** Assigned task **
Return the data below exactly as given, except for the images.

__________

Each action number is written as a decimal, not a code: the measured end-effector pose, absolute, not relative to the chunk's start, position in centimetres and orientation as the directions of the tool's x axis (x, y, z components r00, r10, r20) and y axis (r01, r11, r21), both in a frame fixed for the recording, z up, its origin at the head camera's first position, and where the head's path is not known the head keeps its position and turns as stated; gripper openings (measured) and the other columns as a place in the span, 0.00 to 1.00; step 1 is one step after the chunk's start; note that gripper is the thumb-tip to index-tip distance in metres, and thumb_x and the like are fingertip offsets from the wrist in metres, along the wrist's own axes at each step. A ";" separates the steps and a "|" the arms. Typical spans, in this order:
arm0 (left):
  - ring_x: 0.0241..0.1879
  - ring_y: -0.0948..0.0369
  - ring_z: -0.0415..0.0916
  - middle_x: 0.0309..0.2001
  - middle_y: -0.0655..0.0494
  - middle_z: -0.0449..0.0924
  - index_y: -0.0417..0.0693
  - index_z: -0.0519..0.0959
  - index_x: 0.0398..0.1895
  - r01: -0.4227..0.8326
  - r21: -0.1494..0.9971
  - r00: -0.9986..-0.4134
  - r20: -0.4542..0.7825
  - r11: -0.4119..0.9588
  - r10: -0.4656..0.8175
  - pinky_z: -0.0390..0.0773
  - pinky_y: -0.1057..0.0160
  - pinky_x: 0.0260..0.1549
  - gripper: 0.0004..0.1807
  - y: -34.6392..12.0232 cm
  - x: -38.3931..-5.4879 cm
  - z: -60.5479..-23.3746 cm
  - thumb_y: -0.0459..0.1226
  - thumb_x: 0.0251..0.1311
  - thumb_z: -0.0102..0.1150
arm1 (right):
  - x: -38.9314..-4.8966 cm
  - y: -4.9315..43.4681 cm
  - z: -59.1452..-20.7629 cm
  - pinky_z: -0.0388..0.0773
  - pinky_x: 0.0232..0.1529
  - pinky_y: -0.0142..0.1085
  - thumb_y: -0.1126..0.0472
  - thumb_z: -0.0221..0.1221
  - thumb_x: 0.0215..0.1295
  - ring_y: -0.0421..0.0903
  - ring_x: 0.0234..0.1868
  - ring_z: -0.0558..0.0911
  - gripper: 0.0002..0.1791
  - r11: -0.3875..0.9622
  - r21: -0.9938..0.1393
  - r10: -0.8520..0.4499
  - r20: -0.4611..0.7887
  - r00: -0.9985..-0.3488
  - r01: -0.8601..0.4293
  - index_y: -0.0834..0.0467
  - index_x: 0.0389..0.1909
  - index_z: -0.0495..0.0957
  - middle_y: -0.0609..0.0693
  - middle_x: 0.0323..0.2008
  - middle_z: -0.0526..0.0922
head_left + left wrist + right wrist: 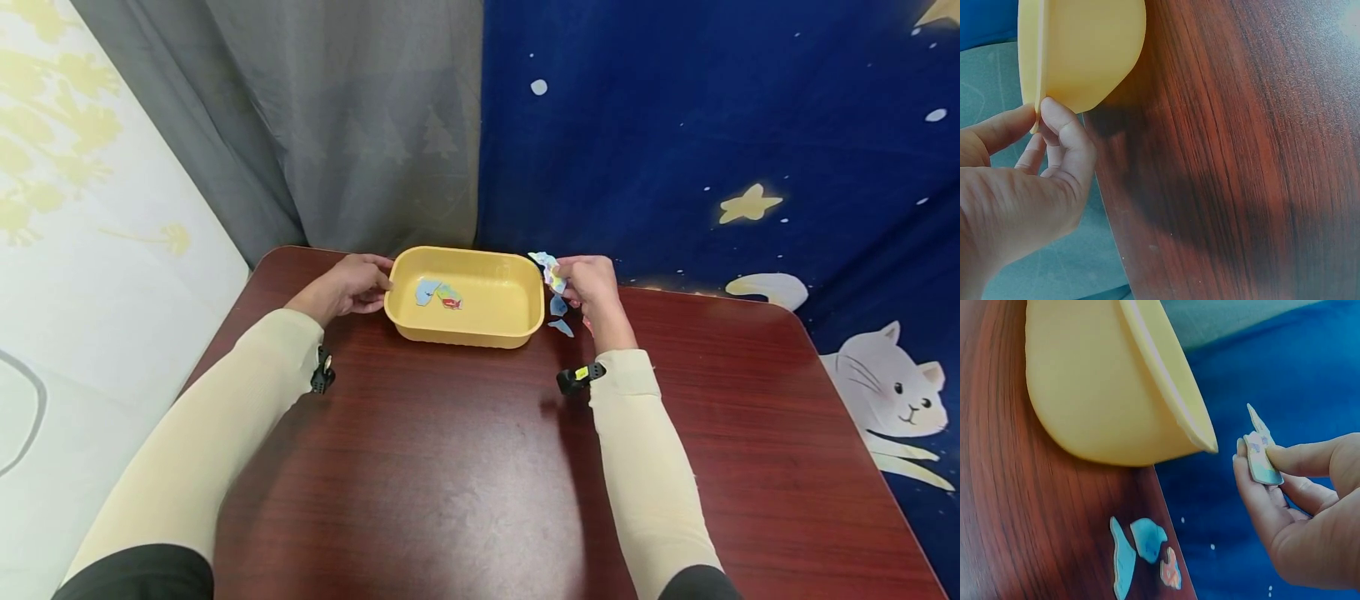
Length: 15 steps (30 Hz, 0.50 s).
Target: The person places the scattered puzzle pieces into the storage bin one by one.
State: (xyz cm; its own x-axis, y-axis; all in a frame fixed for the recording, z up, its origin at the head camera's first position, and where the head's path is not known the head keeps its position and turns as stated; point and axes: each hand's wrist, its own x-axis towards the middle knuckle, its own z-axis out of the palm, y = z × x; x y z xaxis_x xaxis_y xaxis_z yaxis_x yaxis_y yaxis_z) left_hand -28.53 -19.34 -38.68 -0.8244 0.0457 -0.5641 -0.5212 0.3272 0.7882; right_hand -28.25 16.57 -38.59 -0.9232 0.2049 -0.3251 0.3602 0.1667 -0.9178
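A yellow plastic basin (480, 337) stands at the table's far edge. My left hand (351, 285) pinches its left rim between thumb and fingers, as the left wrist view shows close up. Inside it lie a blue cutout piece (426, 292) and a colourful one with red (451, 298). At the basin's right end my right hand (592, 287) pinches small printed cutout pieces (1262, 456), overlapping one another, between thumb and fingertips. Below that hand, two blue pieces (1124, 559) and an orange-pink piece (1171, 570) lie on the table beside the basin.
The dark red wooden table (450, 467) has rounded far corners. Behind it hang a grey curtain (375, 125) and a blue curtain (637, 125) with stars and a white cat. A white patterned surface (90, 292) lies to the left.
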 end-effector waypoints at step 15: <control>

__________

** Written response **
Each action number is written as a decimal, not a code: the measured end-effector pose, absolute, not relative to the chunk's start, position in centimetres and orientation as the directions of the tool's x axis (x, y, z components r00, r10, r20) and y axis (r01, r11, r21), both in a frame fixed for the recording, z up, its origin at the head camera's first position, and where the head's path is not known the head keeps its position and turns as stated; gripper openings (measured) and the other columns as a place in the span, 0.00 to 1.00; step 1 is one step after the chunk's start; note that gripper is the thumb-tip to index-tip distance in metres, and thumb_x and the like are fingertip offsets from the wrist in metres, along the wrist's own axes at each step. A ";" separates the steps and a "|" the arms. Typical spans, in this order:
arm0 (left):
  - ring_x: 0.0241..0.1879
  - ring_y: -0.0948..0.0369
  - ring_z: -0.0415..0.0916
  - middle_x: 0.0309..0.2001
  - middle_y: -0.0655..0.0494
  - middle_z: -0.0449..0.0924
  - index_y: -0.0417..0.0693
  - index_z: -0.0519..0.0959
  - index_x: 0.0398..0.1895
  - r01: -0.4227..0.8326
  - r21: -0.1494..0.9971
  - r00: -0.9986..-0.4134
  - r20: -0.4542..0.7825
  - r11: -0.4119..0.9588
  - r10: -0.4656..0.8175
  - pinky_z: -0.0390..0.0773
  - pinky_y: -0.1057..0.0160
  - pinky_x: 0.0260..0.1549
  - gripper: 0.0004..0.1807
  - y: -34.6392..12.0232 cm
  - x: -38.3931..-5.4879 cm
  - z: -60.5479..-23.3746 cm
  - thumb_y: -0.0459..0.1226
  - thumb_x: 0.0251..0.1311
  - thumb_z: -0.0102..0.1150
arm1 (right):
  - x: -38.9314..-4.8966 cm
  - y: -4.9315..43.4681 cm
  - z: -59.1452..-20.7629 cm
  - pinky_z: -0.0388..0.0773
  - pinky_x: 0.0232..0.1529
  - pinky_y: -0.0142..0.1085
  - thumb_y: -0.1126..0.0472
  - thumb_z: -0.0221..0.1221
  - thumb_x: 0.0215..0.1295
  - ring_y: -0.0421..0.0903
  - ring_x: 0.0234..0.1868
  - ring_z: -0.0558..0.0911
  - gripper: 0.0002..0.1791
  - r11: -0.3875..0.9622
  - r21: -0.9938..0.1393
  - r10: -0.8520..0.4499
  - r20: -0.4611..0.7887
  - r00: -0.9985..-0.3488
  - r01: -0.8601..0.4293
  - index_y: -0.0834..0.0467
  - index_x: 0.0389..0.1909
  - index_z: -0.0495..0.0957
  - middle_y: -0.0609..0.0693
  - middle_x: 0.0323..0.2008
  - middle_z: -0.0526..0.0922
head_left + left wrist + right wrist: 
Length: 15 steps (30 Hz, 0.50 s).
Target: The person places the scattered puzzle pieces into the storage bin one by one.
State: (xyz cm; its own x-axis, y-axis; all in a frame fixed for the recording, z up, its origin at the head camera's first position, and where the head's path is not known the head keeps its position and turns as stated; point and axes: each hand's wrist, its own x-axis towards the middle knuckle, its own z-axis out of the palm, y = z × x; x y z xaxis_x xaxis_y xaxis_z yaxis_x yaxis_y yaxis_z) left_hand -28.53 -19.34 -38.68 -0.8244 0.0457 -0.5641 -0.5212 0.3272 0.7882; right_hand -28.25 16.57 -38.59 -0.9232 0.2049 -0.3251 0.3602 0.1667 -0.9178
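A yellow plastic basin (480, 337) stands at the table's far edge. My left hand (351, 285) pinches its left rim between thumb and fingers, as the left wrist view shows close up. Inside it lie a blue cutout piece (426, 292) and a colourful one with red (451, 298). At the basin's right end my right hand (592, 287) pinches small printed cutout pieces (1262, 456), overlapping one another, between thumb and fingertips. Below that hand, two blue pieces (1124, 559) and an orange-pink piece (1171, 570) lie on the table beside the basin.
The dark red wooden table (450, 467) has rounded far corners. Behind it hang a grey curtain (375, 125) and a blue curtain (637, 125) with stars and a white cat. A white patterned surface (90, 292) lies to the left.
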 end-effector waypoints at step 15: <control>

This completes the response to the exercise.